(Records drawn from a dataset)
§ §

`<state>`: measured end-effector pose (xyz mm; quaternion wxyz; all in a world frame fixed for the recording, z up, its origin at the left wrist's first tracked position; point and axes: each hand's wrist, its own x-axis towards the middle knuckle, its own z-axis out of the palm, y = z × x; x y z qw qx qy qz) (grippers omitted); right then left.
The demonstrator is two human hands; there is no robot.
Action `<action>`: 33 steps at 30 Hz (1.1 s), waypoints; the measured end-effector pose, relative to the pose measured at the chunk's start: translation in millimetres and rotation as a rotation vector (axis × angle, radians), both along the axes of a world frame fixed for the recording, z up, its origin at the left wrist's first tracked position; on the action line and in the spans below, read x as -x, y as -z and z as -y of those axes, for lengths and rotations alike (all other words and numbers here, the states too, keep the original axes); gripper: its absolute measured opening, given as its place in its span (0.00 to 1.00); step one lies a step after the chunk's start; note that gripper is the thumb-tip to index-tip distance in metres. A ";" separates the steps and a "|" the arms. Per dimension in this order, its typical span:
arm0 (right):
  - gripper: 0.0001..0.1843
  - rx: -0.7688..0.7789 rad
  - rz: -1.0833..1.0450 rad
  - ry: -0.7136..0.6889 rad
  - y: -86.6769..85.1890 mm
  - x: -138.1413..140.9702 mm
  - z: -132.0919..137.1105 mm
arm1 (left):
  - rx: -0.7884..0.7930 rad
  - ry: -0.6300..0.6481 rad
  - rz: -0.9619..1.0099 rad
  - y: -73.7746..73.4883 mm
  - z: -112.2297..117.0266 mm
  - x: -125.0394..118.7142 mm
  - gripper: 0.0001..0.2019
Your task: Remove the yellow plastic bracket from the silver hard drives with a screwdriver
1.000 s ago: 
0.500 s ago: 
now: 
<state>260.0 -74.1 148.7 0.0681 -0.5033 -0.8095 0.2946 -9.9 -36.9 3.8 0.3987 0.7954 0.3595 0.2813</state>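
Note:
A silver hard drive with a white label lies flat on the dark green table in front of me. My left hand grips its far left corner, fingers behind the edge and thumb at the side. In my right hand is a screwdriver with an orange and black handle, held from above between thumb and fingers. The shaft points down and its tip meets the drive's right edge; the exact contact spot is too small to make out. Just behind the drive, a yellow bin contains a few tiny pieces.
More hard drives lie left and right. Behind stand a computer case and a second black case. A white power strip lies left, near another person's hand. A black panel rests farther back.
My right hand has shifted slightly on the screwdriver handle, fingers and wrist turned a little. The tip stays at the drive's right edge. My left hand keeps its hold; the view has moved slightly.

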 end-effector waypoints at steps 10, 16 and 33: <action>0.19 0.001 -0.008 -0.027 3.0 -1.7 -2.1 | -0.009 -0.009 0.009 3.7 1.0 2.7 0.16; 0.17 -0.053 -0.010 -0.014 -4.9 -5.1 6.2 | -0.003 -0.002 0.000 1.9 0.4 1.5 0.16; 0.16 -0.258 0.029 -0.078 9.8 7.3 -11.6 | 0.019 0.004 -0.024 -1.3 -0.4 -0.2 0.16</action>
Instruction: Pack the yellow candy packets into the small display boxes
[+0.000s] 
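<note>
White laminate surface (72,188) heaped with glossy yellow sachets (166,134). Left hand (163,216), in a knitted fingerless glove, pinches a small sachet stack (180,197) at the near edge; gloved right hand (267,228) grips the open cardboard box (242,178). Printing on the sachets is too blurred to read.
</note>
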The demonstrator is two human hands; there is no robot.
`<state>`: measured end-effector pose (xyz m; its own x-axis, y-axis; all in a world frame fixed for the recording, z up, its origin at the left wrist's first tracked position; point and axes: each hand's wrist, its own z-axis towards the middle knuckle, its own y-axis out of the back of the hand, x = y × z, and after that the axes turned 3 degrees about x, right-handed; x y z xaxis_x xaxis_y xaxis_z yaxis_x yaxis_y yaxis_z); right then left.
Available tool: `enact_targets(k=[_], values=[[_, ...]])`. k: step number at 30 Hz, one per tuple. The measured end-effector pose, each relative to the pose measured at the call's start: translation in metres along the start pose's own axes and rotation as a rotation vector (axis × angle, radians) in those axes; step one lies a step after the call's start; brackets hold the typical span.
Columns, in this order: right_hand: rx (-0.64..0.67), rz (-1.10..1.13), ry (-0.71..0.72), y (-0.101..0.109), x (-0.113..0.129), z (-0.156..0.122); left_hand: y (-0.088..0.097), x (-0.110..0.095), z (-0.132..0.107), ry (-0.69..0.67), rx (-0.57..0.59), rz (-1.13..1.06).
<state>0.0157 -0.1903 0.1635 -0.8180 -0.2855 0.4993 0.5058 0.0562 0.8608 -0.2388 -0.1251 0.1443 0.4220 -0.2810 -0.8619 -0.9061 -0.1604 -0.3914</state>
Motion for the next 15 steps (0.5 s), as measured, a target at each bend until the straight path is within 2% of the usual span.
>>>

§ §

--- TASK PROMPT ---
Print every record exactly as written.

--- RESULT OF THE EXERCISE ---
`<state>`: measured end-effector pose (xyz mm; quaternion wxyz; all in a world frame fixed for the recording, z up, its origin at the left wrist's first tracked position; point and axes: each hand's wrist, its own x-axis towards the middle knuckle, its own z-axis out of the palm, y = z × x; x y z qw qx qy qz) (grippers omitted); right then left.
The demonstrator is two human hands; there is no robot.
Action `<action>`: 33 steps at 30 Hz (1.1 s), waypoints; the measured end-effector pose, relative to the pose measured at the chunk's start: translation in millimetres and rotation as a rotation vector (axis × angle, radians), both along the axes of a world frame fixed for the recording, z up, its origin at the left wrist's first tracked position; on the action line and in the spans below, read x as -x, y as -z and z as -y of those axes, for lengths and rotations alike (all other words and numbers here, the states too, keep the original axes); gripper: its absolute measured opening, given as its place in its span (0.00 to 1.00); step one lies a step after the chunk's start; note that gripper is the thumb-tip to index-tip distance in metres. A ";" separates the steps and a "|" the arms. Per dimension in this order, its typical span:
arm0 (right):
  - gripper: 0.0001..0.1843
  - rx: -0.7688..0.7789 rad
  - rz: -1.0833..1.0450 rad
  - ry: -0.7136..0.6889 rad
  - y: -86.6769..85.1890 mm
  - x: -138.1413..140.9702 mm
  - z: -132.0919..137.1105 mm
arm1 (left):
  - rx: -0.7884..0.7930 rad
  - ry: -0.6300..0.6481 rad
  - rz: -0.9619..1.0099 rad
  - y: -73.7746..73.4883 mm
  - z: -112.2297..117.0266 mm
  - x: -125.0394..118.7142 mm
  - gripper: 0.0001..0.2019
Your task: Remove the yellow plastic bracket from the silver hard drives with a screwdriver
1.000 s ago: 
0.500 s ago: 
now: 
<state>260.0 -74.1 148.7 0.0681 -0.5033 -0.8095 0.2946 -9.9 -36.9 3.8 0.3987 0.7954 0.3595 0.2813</state>
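Note:
A silver hard drive with a white label lies flat on the dark green table in front of me. My left hand grips its far left corner, fingers behind the edge and thumb at the side. In my right hand is a screwdriver with an orange and black handle, held from above between thumb and fingers. The shaft points down and its tip meets the drive's right edge; the exact contact spot is too small to make out. Just behind the drive, a yellow bin contains a few tiny pieces.
More hard drives lie left and right. Behind stand a computer case and a second black case. A white power strip lies left, near another person's hand. A black panel rests farther back.
My right hand has shifted slightly on the screwdriver handle, fingers and wrist turned a little. The tip stays at the drive's right edge. My left hand keeps its hold; the view has moved slightly.
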
 end-effector waypoints at steps 10, 16 and 33: <action>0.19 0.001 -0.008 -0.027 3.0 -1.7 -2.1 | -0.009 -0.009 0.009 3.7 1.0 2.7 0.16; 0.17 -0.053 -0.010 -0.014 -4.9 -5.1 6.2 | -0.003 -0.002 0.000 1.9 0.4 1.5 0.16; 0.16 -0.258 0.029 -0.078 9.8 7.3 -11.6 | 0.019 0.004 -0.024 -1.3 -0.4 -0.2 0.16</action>
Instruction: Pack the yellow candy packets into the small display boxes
[+0.000s] 
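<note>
White laminate surface (72,188) heaped with glossy yellow sachets (166,134). Left hand (163,216), in a knitted fingerless glove, pinches a small sachet stack (180,197) at the near edge; gloved right hand (267,228) grips the open cardboard box (242,178). Printing on the sachets is too blurred to read.
</note>
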The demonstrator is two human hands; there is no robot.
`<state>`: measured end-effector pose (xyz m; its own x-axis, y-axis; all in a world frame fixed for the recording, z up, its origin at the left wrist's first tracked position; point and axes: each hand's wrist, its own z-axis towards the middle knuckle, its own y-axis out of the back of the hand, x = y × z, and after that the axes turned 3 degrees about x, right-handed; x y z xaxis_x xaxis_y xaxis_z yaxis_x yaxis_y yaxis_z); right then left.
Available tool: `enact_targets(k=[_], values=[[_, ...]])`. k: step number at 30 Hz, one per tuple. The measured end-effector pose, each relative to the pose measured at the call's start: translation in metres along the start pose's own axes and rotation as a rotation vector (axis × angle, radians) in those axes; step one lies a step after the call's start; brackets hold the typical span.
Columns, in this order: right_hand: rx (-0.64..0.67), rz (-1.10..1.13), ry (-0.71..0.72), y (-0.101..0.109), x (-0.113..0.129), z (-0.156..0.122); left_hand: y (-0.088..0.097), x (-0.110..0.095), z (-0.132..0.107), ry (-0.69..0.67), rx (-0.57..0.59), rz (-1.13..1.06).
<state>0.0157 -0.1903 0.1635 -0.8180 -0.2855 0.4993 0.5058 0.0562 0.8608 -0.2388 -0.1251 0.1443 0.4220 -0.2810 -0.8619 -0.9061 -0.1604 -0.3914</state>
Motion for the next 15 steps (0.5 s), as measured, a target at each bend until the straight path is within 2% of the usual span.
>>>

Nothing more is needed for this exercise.